Figure 5 . Boxplots of mean KGE for the evaluation of multiple
variables with different calibration strategies. (I) Evaluation for the
period of calibration (2009 – 2012); (II) Evaluation for a different
period than calibration (2006 – 2008 for Q, A, TWS, ET; 2013 – 2014
for h and W). “Initial guess” refers to model runs with the a priori
parameter sets. (a) Single-variable (discharge, water level, flood
extent, TWS, vegetation ET, soil moisture) and (b) multi-variable
calibration (all except discharge, water level + soil moisture). The
spread of the values in the boxplots stems from 300 model runs (100 for
each of three calibration experiments). Numbers next to the boxplots
represent Skill Score (%). Colors refer to classes of skill score.
Please note that the KGE scales are different for each variable.
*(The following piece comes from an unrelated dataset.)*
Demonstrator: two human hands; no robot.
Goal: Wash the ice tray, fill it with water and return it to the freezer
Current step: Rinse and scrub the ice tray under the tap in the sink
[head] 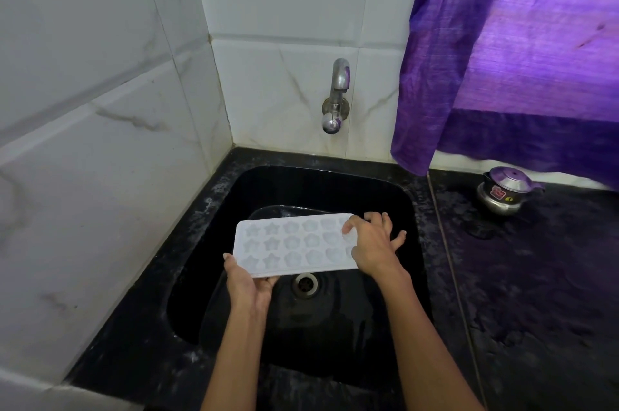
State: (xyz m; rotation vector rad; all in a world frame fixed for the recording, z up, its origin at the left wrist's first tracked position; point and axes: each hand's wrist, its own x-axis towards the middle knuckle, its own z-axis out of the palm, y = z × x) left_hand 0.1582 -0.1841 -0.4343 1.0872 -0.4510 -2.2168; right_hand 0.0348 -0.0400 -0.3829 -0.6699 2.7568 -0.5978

Asterisks refer to cases when the evaluation period resulted in a
different performance than the calibration period (i.e., positive Skill
Score in calibration followed by negative Skill Score in evaluation, or
vice-versa). Please note that Skill Score values are computed based on
mean values, while the boxplots depict median values.
How does RS-based model calibration improve the water
cycle
representation?
When performing a single-variable calibration, the performance of the
variable itself always improves, which is evidenced by the positive
values in the main diagonal (Figure 5-I-a, for calibration period, and
Figure 5-II-a, for evaluation period). Calibration with water level was
also able to improve estimates of flood extent, TWS, ET and soil
moisture (cal period), and all variables (eval period). Calibration with
flood extent improved water level, TWS, ET and soil moisture.
Calibration with TWS improved all variables. Calibration with ET was
able to improve discharge and flood extent. Calibration with soil
moisture improved all variables but ET. Results for calibration and
evaluation periods agree (i.e., improvement (positive Skill Score) or
deterioration (negative Skill Score) for both cal and eval) in 43 out of
the 48 cases (89.6%). In the five remaining cases (10.4%), results
between calibration and evaluation periods differ: three of them are in
the evaluation with TWS, and two of them are in the discharge evaluation
(calibration with water level and flood extent).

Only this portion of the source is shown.